10. COLLECTION FEES AND ACCELERATION Purchaser shall be responsible for all attorneys’ fees incurred by the Company in collecting its receivables hereunder and for interest on all amounts past due at the rate of 10% per annum, but not to exceed the maximum rate allowable under law. The Company retains the option to accelerate the Purchaser’s entire indebtedness to the Company, under this and other invoices, if Purchaser is late in making payment.

 

11. CLAIMS All claims relating to the Invoice and/or Merchandise must be made in writing within 45 days of the date of the Invoice.

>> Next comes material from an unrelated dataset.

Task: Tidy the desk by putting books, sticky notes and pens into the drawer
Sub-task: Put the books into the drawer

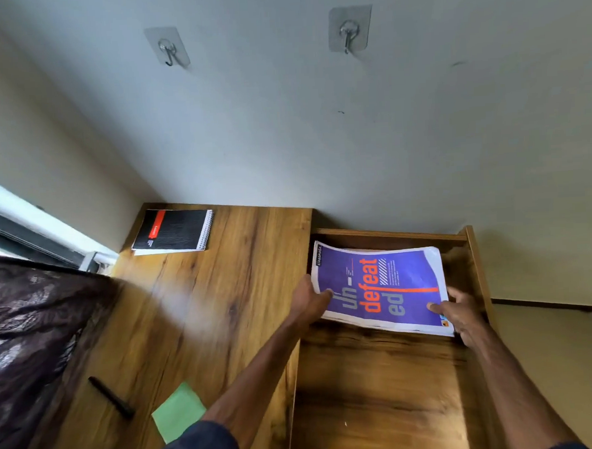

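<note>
the person is leaning over the open drawer and holding a purple book in it with both hands. the left hand is pinching the book's left edge, thumb lying on the cover and the other fingers tucked out of sight beneath. the right hand is gripping the near right corner the same way, thumb on top and fingers curling under. between the two sets of fingers the book is lying cover up, its far end reaching toward the back of the drawer. whether it is touching the drawer floor i cannot tell.

the desk is stretching out to the left of the left fingers. well beyond them and further left, a black notebook with a spiral binding is lying near the wall. well back from them, beside the left forearm, a green sticky note is lying flat, with a black pen near it on the left. high above the fingers, two hooks are sticking to the wall.
</note>
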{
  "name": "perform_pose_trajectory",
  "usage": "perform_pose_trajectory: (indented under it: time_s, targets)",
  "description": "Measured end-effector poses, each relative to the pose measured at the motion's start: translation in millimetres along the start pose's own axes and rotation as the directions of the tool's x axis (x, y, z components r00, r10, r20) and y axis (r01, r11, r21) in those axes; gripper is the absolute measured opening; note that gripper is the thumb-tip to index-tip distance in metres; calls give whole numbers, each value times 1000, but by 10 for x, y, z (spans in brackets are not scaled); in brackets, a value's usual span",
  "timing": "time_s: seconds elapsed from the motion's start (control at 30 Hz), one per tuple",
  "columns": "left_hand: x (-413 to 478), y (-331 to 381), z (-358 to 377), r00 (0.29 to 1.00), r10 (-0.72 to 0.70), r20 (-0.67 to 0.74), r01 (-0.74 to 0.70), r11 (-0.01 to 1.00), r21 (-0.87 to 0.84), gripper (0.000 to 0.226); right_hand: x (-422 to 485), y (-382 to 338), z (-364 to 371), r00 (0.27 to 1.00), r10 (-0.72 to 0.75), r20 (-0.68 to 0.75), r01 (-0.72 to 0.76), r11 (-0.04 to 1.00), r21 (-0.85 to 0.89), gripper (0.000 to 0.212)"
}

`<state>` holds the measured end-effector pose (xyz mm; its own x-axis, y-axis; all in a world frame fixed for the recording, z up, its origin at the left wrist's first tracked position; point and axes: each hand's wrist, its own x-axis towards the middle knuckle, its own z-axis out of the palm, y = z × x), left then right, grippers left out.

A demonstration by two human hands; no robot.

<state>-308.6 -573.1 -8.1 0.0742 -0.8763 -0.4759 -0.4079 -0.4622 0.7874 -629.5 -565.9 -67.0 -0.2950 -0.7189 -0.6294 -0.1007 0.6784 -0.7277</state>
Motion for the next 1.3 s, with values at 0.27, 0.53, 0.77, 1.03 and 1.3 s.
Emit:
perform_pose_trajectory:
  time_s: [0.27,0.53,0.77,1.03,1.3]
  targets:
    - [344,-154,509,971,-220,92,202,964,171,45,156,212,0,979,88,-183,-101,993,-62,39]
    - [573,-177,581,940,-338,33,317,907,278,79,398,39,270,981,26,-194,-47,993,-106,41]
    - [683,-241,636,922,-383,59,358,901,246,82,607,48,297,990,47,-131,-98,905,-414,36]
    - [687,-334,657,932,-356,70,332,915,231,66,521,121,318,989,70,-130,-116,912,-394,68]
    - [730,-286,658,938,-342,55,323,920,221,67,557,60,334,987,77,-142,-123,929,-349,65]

Any request for proof of delivery (including digital access logs) must be made within 30 days of the date of the Invoice.

 

12. DISCLAIMER OF WARRANTIES & INDEMNITIES THE MERCHANDISE IS PROVIDED ON AN “AS IS” BASIS. THE COMPANY SHALL HAVE NEITHER LIABILITY NOR RESPONSIBILITY TO ANY PERSON OR ENTITY WITH RESPECT TO ANY LOSS OR DAMAGE ARISING FROM THE MERCHANDISE.

 

13. SEVERABILITY In the event that any provision of this contract or the application of any such provision to either the Company or Purchaser shall be held to be unenforceable, the remaining provisions shall remain in full force and effect as though such unenforceable provision had not existed.

 

14. JURISDICTION; VENUE; CHOICE OF LAW THE STATE COURTS OF THE COMMONWEALTH OF MASSACHUSETTS SITTING IN PLYMOUTH COUNTY AND, IF THE JURISDICTIONAL PREREQUISITES EXIST AT THE TIME, THE UNITED STATES DISTRICT COURT FOR THE DISTRICT OF MASSACHUSETTS, SHALL HAVE THE SOLE AND EXCLUSIVE JURISDICTION TO HEAR AND DETERMINE ANY DISPUTE OR CONTROVERSY ARISING UNDER OR CONCERNING THIS CONTRACT. THIS CONTRACT AND THE RIGHTS AND OBLIGATIONS OF THE PARTIES HERETO SHALL BE CONSTRUED IN ACCORDANCE WITH THE LAWS OF THE COMMONWEALTH OF MASSACHUSETTS APPLICABLE TO AGREEMENTS MADE AND FULLY PERFORMED THEREIN WITHOUT REGARD TO MASSACHUSETTS’ POLICIES ON CHOICE OF LAW.